** SOURCE MATERIAL **
•••••

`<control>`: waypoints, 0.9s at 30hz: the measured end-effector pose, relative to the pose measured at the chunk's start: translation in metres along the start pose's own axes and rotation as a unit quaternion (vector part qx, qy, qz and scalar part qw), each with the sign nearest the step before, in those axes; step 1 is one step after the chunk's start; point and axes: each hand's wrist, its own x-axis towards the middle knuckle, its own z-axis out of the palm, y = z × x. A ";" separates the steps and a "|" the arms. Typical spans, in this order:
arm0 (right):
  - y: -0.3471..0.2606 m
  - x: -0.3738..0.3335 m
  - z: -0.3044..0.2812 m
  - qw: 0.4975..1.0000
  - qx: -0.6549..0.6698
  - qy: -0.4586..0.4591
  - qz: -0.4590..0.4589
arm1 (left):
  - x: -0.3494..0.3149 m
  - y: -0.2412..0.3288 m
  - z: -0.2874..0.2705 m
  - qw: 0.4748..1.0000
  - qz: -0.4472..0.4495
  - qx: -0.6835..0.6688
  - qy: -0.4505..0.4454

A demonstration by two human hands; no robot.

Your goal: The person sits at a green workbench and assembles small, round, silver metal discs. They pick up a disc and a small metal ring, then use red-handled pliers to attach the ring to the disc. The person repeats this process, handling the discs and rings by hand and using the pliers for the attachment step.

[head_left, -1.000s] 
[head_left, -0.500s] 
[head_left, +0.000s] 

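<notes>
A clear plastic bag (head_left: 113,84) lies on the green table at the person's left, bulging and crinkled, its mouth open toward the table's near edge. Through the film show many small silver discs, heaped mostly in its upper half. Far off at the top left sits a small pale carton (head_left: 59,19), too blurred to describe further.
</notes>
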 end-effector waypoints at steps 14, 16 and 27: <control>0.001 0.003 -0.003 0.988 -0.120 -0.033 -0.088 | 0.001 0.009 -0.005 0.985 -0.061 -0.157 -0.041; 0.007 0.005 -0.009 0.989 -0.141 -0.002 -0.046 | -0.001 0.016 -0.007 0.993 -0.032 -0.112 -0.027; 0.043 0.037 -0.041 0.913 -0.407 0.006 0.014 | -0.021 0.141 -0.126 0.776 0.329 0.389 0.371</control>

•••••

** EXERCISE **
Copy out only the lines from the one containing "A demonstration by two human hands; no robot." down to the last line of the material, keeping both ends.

** SOLUTION TO THE PROBLEM **
A demonstration by two human hands; no robot.

Your goal: The person sits at a green workbench and assembles small, round, silver metal discs. They pick up a disc and a small metal ring, then use red-handled pliers to attach the ring to the disc. The person repeats this process, handling the discs and rings by hand and using the pliers for the attachment step.

[head_left, -1.000s] 
[head_left, -0.500s] 
[head_left, +0.000s] 

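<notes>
A clear plastic bag (head_left: 113,84) lies on the green table at the person's left, bulging and crinkled, its mouth open toward the table's near edge. Through the film show many small silver discs, heaped mostly in its upper half. Far off at the top left sits a small pale carton (head_left: 59,19), too blurred to describe further.
</notes>
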 end-effector waypoints at steps 14, 16 and 27: <control>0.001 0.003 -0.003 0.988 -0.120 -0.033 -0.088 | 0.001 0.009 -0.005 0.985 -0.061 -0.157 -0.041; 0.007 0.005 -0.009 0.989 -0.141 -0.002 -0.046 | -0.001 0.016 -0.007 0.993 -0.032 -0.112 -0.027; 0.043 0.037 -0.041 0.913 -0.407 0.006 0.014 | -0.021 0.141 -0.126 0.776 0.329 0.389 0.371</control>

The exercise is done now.